The Le Mars Blackbirds were a minor league baseball team based in Le Mars, Iowa. In 1902 and 1903, the Blackbirds played as members of the Class D level Iowa-South Dakota League, capturing the 1903 league championship. 

Baseball Hall of Fame member Branch Rickey played for the 1903 Le Mars Blackbirds.

History
The Le Mars Blackbirds became charter members of the six–team Iowa-South Dakota League in 1902. The Iowa-South Dakota League was a Class D level League. The President of the Iowa–South Dakota League was J.U. Sammis, an attorney who practiced and resided in Le Mars. In their first season, the Blackbirds finished with a record of 43–48. Le Mars placed fourth in the Iowa–South Dakota League standings, playing the season under managers Bobby Alberts and Bob Black. Black was a resident of Le Mars and owned a local bowling alley. A retired major league player, Black was recruited to become the manager after being spotted watching an early game from the stands. In 1902, Grandstand seats were .25 cents for Le Mars games.
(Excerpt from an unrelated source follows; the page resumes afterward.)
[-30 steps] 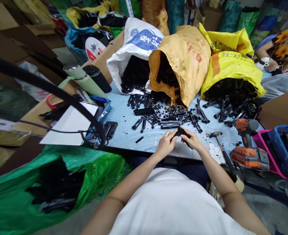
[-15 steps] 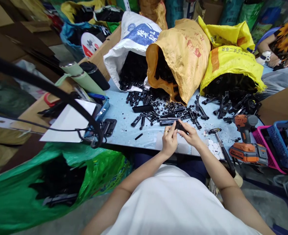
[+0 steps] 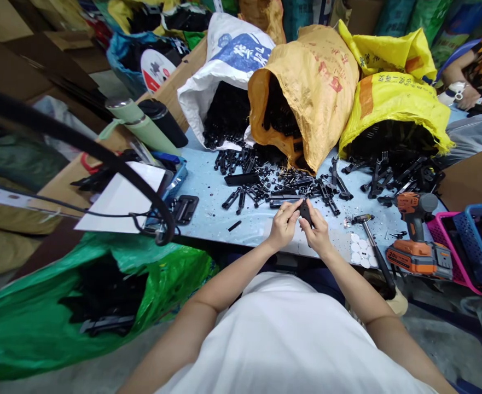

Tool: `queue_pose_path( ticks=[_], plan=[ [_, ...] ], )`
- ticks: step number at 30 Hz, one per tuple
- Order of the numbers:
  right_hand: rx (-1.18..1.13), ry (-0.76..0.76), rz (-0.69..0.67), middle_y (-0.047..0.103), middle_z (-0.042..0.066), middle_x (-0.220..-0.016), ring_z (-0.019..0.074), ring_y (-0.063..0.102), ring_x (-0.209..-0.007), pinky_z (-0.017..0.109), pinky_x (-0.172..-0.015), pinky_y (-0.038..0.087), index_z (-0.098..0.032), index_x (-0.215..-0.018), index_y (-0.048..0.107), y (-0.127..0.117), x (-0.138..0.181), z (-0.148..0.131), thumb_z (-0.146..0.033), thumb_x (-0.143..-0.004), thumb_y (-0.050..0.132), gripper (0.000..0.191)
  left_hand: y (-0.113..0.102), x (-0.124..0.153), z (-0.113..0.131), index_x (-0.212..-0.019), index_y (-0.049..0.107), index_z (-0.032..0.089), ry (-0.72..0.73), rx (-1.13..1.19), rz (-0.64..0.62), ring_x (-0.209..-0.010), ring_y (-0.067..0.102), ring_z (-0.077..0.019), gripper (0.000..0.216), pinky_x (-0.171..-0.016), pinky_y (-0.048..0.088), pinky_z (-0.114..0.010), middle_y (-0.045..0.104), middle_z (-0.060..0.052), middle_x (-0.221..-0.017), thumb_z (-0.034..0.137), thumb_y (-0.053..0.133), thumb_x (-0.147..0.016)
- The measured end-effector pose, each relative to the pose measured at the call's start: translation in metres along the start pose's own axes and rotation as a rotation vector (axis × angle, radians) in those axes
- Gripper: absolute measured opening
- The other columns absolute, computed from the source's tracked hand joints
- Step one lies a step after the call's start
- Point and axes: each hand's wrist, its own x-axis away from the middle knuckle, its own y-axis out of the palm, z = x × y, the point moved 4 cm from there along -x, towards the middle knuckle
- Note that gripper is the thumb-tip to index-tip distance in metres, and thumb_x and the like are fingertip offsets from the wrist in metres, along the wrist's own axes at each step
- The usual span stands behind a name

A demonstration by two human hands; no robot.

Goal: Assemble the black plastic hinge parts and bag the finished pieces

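Observation:
Between my two hands is a small black part [image 3: 305, 213], dark and longish; its exact kind is too small to tell. My left hand [image 3: 284, 224] pinches it from the left with closed fingers, a ring on one of them. On the other side my right hand [image 3: 318, 232] grips the same part with thumb and fingers. Both hands are over the front edge of the light blue table [image 3: 208, 219]. Just beyond them lie black metal-looking pieces [image 3: 284, 201] and a heap of small screws and pins [image 3: 294, 179].
An orange cordless drill [image 3: 417, 235] and a hammer [image 3: 372, 241] lie to the right, beside white round discs [image 3: 359, 250]. White [image 3: 224, 60], orange [image 3: 318, 82] and yellow sacks [image 3: 400, 98] spill black parts. A black cable [image 3: 101, 153] crosses the left. Another person's hand [image 3: 468, 98] shows far right.
The black part has turned from lying across to pointing more toward me, and my right hand has rotated with it. The view has shifted slightly.

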Motion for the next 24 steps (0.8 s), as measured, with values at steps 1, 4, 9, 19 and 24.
queue_pose_path(
  ticks=[1,4,9,19,24],
  plan=[
    [-0.003,-0.006,0.011,0.057,0.011,-0.1,0.0195,0.057,-0.083,0.034,-0.074,0.05,-0.023,-0.14,0.027,0.001,0.001,0.001,-0.04,-0.09,0.038,0.054,-0.001,-0.002,-0.001,-0.118,0.054,0.018,0.013,0.008,-0.021,-0.085,0.055,-0.0151,0.039,-0.076,0.047,-0.03,0.061,-0.008,-0.094,0.036,0.03,-0.093],
    [-0.015,-0.013,0.039,0.057,0.01,-0.098,0.0187,0.057,-0.081,0.034,-0.072,0.05,-0.022,-0.14,0.027,0.004,0.003,0.008,-0.04,-0.09,0.038,0.055,0.002,-0.004,-0.007,-0.115,0.056,0.017,0.037,0.012,-0.095,-0.087,0.055,-0.0158,0.039,-0.078,0.047,-0.03,0.062,-0.008,-0.095,0.038,0.032,-0.092],
    [0.114,0.045,-0.193,0.059,0.009,-0.105,0.0184,0.059,-0.085,0.033,-0.074,0.049,-0.024,-0.137,0.035,0.021,-0.004,0.029,-0.041,-0.091,0.035,0.049,0.019,0.022,-0.037,-0.116,0.052,0.019,-0.263,-0.009,0.051,-0.082,0.059,-0.0152,0.039,-0.075,0.049,-0.03,0.06,-0.008,-0.096,0.038,0.029,-0.093],
    [0.953,0.283,-0.385,0.057,0.016,-0.106,0.0242,0.053,-0.096,0.033,-0.077,0.044,-0.012,-0.109,0.06,-0.081,-0.097,0.152,-0.009,-0.084,0.035,0.036,0.038,0.059,-0.037,-0.118,0.052,0.023,-0.051,-0.522,-0.635,-0.122,0.04,-0.0283,0.046,-0.103,0.022,-0.053,0.052,-0.011,-0.122,0.006,0.048,-0.075],
    [0.959,0.239,-0.601,0.06,0.01,-0.091,0.017,0.057,-0.074,0.026,-0.069,0.044,-0.017,-0.092,0.069,-0.092,-0.102,0.172,-0.005,-0.073,0.05,0.03,0.043,0.042,-0.035,-0.115,0.053,0.022,0.08,-0.653,-0.91,-0.093,0.056,-0.0206,0.038,-0.093,0.031,-0.044,0.063,-0.008,-0.094,0.006,0.037,-0.084]
  ],
)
The 1902 Iowa–South Dakota League standings featured the Flandreau Indians (51–19), Le Mars Blackbirds (43–48), Rock Rapids Browns 39–52, Sheldon (14–71), Sioux City Cornhuskers (56–40) and the champion Sioux Falls Canaries (65–24).
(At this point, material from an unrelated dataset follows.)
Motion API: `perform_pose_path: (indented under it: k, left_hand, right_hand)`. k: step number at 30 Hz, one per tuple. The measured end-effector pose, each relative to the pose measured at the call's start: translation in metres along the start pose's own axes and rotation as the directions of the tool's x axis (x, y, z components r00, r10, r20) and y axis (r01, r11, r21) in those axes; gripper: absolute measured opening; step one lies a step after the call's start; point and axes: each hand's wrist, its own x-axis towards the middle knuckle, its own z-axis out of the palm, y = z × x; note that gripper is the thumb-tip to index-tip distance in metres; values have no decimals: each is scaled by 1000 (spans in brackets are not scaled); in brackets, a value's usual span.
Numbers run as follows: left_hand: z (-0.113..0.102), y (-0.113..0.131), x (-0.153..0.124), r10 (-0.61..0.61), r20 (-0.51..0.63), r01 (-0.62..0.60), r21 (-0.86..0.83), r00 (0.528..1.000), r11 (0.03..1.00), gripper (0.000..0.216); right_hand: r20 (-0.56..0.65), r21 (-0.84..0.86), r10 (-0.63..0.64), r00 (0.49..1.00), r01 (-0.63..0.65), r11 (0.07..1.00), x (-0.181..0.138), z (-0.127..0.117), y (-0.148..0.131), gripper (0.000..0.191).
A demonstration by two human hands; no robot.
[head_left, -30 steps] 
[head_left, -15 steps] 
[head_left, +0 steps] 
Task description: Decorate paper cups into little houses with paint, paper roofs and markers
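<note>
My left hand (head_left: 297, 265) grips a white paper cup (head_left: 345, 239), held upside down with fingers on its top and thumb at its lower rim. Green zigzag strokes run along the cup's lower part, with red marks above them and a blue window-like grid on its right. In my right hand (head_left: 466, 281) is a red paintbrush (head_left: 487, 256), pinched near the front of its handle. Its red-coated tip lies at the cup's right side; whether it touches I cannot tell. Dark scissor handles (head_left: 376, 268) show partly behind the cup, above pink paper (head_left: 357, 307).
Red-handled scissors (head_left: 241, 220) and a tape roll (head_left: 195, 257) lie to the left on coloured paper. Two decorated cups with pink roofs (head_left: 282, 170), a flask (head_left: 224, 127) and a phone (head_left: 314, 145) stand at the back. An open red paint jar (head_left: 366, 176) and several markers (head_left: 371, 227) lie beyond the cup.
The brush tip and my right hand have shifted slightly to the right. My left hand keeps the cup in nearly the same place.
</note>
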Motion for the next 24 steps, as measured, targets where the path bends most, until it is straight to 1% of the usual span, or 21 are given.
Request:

Baseball Hall of Fame member Branch Rickey played for the Le Mars Blackbirds in 1903.  In June 1903, manager Bob Black signed Rickey, an Ohio native to a contract for $150 per month. A noted manager and baseball executive after his playing career, Rickey was best known for famously signing Jackie Robinson to the Brooklyn Dodgers while serving as Brooklyn's General Manager. A Methodist, Rickey reportedly didn't play in games on Sunday. Rickey hit .265 in 41 games for Le Mars as a catcher.

In 1903, the president of the Iowa-South Dakota League was again J. U. Sammism,  a Le Mars attorney.
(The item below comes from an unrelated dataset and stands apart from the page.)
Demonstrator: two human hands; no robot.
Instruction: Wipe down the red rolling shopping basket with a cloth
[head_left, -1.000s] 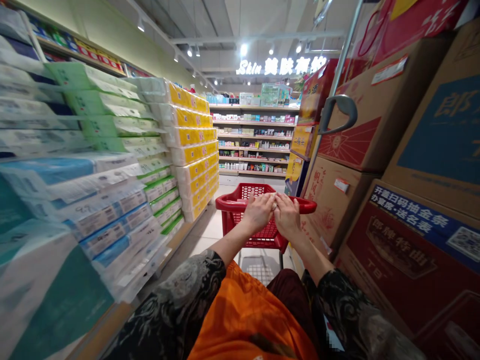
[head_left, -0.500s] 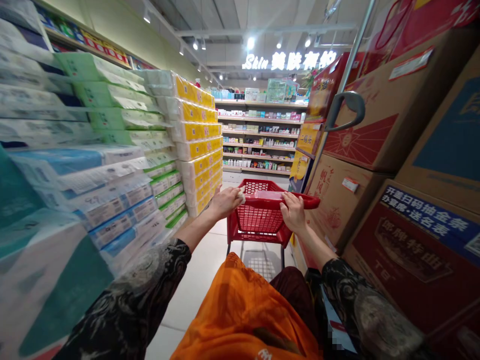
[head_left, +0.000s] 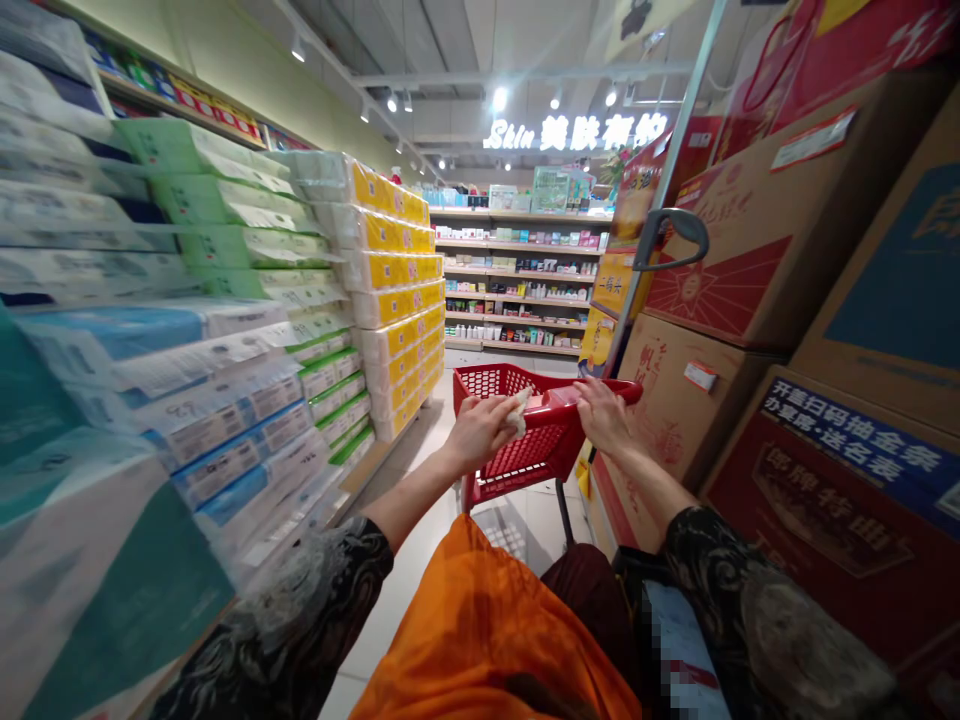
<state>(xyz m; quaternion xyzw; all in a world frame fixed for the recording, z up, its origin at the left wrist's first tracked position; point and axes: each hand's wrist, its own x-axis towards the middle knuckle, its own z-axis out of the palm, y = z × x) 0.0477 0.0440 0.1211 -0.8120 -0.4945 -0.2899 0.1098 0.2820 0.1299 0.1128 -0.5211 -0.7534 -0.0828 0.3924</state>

In a July 1903 game, an umpire named "Lally" ejected Le Mars manager Bobby Black from a game and also fined him $5.00 for his actions.

With Branch Rickey on the roster, the 1903 Le Mars Blackbirds won the Iowa–South Dakota League Championship. In what proved to be the final season for the Iowa–South Dakota League, the Blackbirds finished the season with a 48–34 record. Their record was placed them first in the Iowa–South Dakota League under returning manager Bob Black, with Le Mars finishing 2.5 games ahead of the second place Council Bluffs Bluffers/Sheldon-Primghar Hyphens.
No playoffs were held. The Iowa–South Dakota League permanently folded after the 1903 season.

After the 1903 season, each member of the 1903 Le Mars Championship team received a gold medal inscribed with "ISD Pennant Winners," the player's name and the date.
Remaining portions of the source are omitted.